For those not familiar with NSERC, adjudication of Discovery Grant applications is a two-step process. Members of evaluation “groups,” broken down into “sections,” based on the match between their expertise and areas of a subset of applications, use a rating sheet to assign scores in reviewing the excellence of the researcher, merit of the proposal, and training of highly qualified personnel. Grant applications with the same overall scores are then grouped into funding bins.

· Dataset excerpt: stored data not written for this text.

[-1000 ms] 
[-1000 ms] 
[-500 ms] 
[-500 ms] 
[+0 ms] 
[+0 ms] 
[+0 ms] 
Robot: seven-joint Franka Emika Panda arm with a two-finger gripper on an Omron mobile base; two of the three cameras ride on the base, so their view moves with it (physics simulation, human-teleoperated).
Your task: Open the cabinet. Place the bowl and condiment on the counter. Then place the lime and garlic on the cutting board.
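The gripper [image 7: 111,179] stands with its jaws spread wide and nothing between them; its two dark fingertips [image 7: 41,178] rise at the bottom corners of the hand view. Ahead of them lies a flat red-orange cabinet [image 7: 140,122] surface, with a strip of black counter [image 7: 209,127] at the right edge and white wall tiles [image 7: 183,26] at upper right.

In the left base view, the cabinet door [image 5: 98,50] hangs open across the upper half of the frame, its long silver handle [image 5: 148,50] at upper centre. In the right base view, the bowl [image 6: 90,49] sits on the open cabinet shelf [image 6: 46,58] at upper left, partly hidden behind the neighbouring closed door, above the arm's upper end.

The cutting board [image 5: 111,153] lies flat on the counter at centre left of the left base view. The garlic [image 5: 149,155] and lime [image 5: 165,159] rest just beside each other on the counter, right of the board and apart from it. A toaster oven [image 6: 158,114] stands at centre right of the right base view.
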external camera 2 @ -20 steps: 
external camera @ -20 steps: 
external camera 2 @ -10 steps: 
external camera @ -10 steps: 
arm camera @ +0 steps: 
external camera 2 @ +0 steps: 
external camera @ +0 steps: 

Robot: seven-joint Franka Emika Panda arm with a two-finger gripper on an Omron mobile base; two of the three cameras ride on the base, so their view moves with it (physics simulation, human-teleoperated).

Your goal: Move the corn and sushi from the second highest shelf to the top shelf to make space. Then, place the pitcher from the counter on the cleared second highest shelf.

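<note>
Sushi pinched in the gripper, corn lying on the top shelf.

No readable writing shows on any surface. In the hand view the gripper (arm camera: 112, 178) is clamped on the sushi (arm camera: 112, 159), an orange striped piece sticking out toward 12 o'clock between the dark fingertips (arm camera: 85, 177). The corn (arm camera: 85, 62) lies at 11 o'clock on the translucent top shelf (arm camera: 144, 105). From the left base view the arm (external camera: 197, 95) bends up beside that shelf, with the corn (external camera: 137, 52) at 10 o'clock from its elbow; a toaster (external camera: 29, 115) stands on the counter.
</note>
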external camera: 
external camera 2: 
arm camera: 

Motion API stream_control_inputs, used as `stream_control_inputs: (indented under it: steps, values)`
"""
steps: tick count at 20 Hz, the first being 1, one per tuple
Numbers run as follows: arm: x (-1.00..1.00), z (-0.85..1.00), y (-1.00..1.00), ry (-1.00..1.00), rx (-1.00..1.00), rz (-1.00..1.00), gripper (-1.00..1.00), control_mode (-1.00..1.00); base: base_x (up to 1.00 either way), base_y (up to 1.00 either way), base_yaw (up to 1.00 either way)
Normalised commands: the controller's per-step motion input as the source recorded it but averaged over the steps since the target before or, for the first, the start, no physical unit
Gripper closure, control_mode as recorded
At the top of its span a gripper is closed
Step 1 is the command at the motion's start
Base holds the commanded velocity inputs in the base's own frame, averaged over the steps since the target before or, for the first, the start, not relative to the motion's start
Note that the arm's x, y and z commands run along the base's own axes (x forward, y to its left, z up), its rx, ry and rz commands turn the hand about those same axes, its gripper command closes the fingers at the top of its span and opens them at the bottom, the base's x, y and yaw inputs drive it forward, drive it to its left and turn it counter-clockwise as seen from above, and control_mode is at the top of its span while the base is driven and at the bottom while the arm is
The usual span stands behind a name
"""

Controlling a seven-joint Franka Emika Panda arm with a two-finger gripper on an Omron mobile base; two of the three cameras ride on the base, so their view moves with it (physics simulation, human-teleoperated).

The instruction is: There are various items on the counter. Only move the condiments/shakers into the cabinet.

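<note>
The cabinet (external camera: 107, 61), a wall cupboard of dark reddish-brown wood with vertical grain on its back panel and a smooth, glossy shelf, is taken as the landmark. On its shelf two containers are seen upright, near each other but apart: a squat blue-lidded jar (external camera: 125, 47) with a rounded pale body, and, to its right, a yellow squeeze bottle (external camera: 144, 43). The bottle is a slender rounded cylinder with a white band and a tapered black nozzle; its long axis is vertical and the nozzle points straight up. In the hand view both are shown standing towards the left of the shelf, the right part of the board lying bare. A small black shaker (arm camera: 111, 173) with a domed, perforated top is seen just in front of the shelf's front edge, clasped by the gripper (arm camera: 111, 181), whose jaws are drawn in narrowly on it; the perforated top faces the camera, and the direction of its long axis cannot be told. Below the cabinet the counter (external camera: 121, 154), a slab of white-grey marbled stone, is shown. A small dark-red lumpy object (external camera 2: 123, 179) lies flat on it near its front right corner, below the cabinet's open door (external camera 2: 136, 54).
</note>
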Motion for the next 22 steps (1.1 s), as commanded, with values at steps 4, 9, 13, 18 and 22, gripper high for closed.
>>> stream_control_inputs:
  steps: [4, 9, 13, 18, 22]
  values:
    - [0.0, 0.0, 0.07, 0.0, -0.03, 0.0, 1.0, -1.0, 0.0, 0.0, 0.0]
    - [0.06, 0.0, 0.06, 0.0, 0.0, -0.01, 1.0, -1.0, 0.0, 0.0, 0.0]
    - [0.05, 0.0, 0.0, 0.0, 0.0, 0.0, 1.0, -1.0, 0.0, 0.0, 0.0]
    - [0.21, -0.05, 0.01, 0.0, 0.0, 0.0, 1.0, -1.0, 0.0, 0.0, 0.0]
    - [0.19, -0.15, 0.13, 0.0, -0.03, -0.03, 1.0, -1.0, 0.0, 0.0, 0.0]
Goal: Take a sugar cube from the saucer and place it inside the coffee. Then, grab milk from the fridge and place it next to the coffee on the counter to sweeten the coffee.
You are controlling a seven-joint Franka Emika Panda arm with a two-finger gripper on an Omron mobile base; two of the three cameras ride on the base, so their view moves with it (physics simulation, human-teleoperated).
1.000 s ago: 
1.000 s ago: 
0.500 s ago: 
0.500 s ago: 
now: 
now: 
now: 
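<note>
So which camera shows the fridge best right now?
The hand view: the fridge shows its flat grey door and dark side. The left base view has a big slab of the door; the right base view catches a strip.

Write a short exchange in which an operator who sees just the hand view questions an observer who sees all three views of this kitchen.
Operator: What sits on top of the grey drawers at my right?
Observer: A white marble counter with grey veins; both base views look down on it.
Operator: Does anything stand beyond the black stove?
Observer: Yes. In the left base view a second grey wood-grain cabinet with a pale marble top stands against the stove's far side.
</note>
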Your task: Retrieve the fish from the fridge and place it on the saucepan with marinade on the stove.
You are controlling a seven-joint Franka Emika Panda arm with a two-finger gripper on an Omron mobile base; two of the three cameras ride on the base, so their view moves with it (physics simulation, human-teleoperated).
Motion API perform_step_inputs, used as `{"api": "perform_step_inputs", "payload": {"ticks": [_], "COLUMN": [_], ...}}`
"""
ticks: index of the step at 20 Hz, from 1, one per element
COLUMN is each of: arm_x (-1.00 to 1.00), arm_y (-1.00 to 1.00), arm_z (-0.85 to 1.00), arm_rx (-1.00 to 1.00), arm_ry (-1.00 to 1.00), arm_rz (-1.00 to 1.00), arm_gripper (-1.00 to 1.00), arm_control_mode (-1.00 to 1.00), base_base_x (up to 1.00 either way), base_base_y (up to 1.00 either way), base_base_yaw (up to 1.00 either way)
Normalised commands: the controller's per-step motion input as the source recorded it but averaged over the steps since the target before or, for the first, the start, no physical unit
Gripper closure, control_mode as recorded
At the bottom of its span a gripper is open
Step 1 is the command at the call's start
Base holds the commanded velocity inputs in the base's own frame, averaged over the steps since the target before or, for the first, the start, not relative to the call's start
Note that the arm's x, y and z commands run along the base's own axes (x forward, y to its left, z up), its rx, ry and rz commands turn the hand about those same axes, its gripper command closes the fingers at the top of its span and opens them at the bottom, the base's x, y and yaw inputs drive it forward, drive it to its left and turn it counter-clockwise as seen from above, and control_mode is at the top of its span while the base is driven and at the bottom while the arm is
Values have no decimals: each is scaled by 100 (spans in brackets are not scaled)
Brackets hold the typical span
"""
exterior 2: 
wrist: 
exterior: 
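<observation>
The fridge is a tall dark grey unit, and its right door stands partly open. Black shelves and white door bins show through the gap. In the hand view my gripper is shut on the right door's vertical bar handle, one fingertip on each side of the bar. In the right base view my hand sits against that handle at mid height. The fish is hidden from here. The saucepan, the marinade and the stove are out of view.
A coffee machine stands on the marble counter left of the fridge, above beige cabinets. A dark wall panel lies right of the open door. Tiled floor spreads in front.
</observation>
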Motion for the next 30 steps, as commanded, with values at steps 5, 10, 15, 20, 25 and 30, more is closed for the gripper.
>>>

Introduced in February 2009, two months after the 2009 competition deadline, this two-step process was supposed to increase transparency.1 However, funding recommendations (step two) are controlled by each group’s executive committee (consisting of section and group chairs) through the application of undocumented “funding principles.” The principles are generally not published, but we can gain insight from the chair of the chemistry evaluation group, who outlined the principles used in the 2010 funding competition — the most recent year for which results are available — in an email listserv conversation.2
Although the process described is specific to chemistry, it is likely this also applies to the four other evaluation groups in which only some of the applicants in quality bin “J” were funded. Discrepancies between the chair’s explanation and NSERC’s 2009–2010 Peer Review Manual are also outlined below.
One. “The principles we used were the same principles which have guided former selection committees: fund the early career researchers; we funded both the ECR as defined by NSERC as well as the first renewals.” — chair, chemistry evaluation group
The chemistry evaluation group’s tradition of funding first renewals effectively ended in the 2009 Discovery Grant competition with the elimination of the 3 + 2 funding system for early career researchers and first renewal applicants. I was one of the first to benefit from this change.
First renewals are actually established researchers as defined by the Peer Review Manual. (p. 3) There is no mention of first renewal applicants in the manual for the 2010 competition.
Evaluation groups may only establish a different quality cutoff for early career researchers. (Ibid., p. 15) It is therefore apparent the decision to preferentially fund first renewal established researchers was neither consistent nor allowed under NSERC rules at the time. While NSERC’s desire to support first renewal applicants is commendable, perhaps the rules should be established before the competition.
Two. “Of the remaining 31 grants (all established researchers), we funded the 10 VSM (very strong/strong/moderate) and not the 21 SSS (strong/strong/strong). For myself, that was based on my view, and the view expressed to me by many members of the community, that too much weight is based on the training of HQP (highly qualified personnel) and the evaluation of the excellence of the researcher is more objective than the other categories.” — chair, chemistry evaluation group
“The combination of an applicant’s ratings for the three criteria determines the funding bin.” (Peer Review Manual, p. 21)
“Each criterion is important and has equal weight when determining the quality category for the application.” (Ibid., p. 3)
Apparently all selection criteria are equal but some are more equal than others.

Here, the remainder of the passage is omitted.